インテグリンα１１と少なくともＩ型コラーゲンおよびＩＩＩ型コラーゲンとの結合を阻害する、抗インテグリンα１１モノクローナル抗体であり、
（ａ）配列番号１で示されるアミノ酸配列からなる重鎖可変領域ＣＤＲ１；
（ｂ）配列番号２で示されるアミノ酸配列からなる重鎖可変領域ＣＤＲ２；
（ｃ）配列番号３で示されるアミノ酸配列からなる重鎖可変領域ＣＤＲ３；
（ｄ）配列番号４で示されるアミノ酸配列からなる軽鎖可変領域ＣＤＲ１；
（ｅ）配列番号５で示されるアミノ酸配列からなる軽鎖可変領域ＣＤＲ２；
（ｆ）配列番号６で示されるアミノ酸配列からなる軽鎖可変領域ＣＤＲ３、を含む抗インテグリンα１１モノクローナル抗体。
細胞接着阻害活性および細胞剥離活性からなる群より選択される少なくとも１つの活性を有する、請求項１に記載の抗インテグリンα１１モノクローナル抗体。
インテグリンα１１に特異的に結合する、請求項１または２に記載の抗インテグリンα１１モノクローナル抗体。
種が異なる複数種類の哺乳動物由来のインテグリンα１１に特異的に結合する、請求項１～３のいずれか１項に記載の抗インテグリンα１１モノクローナル抗体。
（ｇ）配列番号７で示されるアミノ酸配列からなる重鎖可変領域；および
（ｈ）配列番号８で示されるアミノ酸配列からなる軽鎖可変領域、を含む、請求項１～４のいずれか１項に記載の抗インテグリンα１１モノクローナル抗体。

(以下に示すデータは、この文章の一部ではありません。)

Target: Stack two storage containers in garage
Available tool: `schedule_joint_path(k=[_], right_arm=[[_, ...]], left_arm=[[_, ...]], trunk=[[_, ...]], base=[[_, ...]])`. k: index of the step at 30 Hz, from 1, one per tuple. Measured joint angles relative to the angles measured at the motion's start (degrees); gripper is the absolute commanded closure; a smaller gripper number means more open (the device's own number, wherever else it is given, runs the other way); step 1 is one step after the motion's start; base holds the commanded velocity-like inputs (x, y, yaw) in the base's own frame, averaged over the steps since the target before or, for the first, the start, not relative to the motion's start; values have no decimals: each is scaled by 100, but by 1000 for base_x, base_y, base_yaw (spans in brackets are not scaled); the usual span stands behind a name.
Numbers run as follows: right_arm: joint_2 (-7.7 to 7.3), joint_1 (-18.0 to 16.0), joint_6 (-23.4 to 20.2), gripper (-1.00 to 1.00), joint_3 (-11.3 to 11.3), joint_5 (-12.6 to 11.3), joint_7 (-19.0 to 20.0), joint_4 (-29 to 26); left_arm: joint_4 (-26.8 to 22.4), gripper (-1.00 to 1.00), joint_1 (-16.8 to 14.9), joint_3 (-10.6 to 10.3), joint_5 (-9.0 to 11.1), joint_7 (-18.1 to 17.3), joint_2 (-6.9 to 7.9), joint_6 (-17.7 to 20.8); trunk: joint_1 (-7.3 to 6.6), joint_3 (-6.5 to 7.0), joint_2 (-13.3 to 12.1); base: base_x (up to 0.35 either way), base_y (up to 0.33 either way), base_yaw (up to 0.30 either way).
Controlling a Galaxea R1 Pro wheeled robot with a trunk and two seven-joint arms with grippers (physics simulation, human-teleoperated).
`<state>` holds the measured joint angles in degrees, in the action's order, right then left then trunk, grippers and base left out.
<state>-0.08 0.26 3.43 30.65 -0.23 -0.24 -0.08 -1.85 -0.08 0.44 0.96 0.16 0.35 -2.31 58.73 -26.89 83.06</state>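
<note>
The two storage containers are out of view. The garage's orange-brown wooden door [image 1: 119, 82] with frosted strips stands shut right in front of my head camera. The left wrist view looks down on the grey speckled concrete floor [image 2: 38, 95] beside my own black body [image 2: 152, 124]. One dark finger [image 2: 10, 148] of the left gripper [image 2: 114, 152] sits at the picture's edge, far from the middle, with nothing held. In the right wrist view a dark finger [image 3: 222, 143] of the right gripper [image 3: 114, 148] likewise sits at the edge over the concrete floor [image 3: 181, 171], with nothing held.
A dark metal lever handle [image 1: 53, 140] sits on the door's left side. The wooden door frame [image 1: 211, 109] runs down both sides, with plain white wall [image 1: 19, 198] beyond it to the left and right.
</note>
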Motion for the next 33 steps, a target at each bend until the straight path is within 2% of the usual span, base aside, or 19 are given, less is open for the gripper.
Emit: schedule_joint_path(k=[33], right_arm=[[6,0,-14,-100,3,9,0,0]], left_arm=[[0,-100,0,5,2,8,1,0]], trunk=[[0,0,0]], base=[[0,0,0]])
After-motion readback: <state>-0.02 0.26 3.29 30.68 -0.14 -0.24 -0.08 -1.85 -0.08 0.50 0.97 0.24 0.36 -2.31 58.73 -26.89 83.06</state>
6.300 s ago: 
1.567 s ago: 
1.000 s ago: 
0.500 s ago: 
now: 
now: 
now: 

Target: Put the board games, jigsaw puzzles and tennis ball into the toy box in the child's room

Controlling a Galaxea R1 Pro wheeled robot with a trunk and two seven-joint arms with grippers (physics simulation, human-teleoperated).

請求項１～５のいずれか１項に記載の抗インテグリンα１１モノクローナル抗体をコードする塩基配列を含む、ポリヌクレオチド。
請求項６に記載のポリヌクレオチドを含む、ベクター。
有効成分として、請求項１～５のいずれか１項に記載の抗インテグリンα１１モノクローナル抗体を含む、線維化疾患の処置剤。
前記線維化疾患が、肺線維症、肝線維症、腎硬化症、心筋症、肝硬変、膵線維化および強皮症からなる群より選択される少なくとも１つの疾患である、請求項８に記載の処置剤。
線維化疾患の処置剤の製造における、請求項１～５のいずれか１項に記載の抗インテグリンα１１モノクローナル抗体、請求項６に記載のポリヌクレオチドまたは請求項７に記載のベクターの使用。
請求項１～５のいずれか１項に記載の抗インテグリンα１１モノクローナル抗体を含む、線維化疾患の診断薬。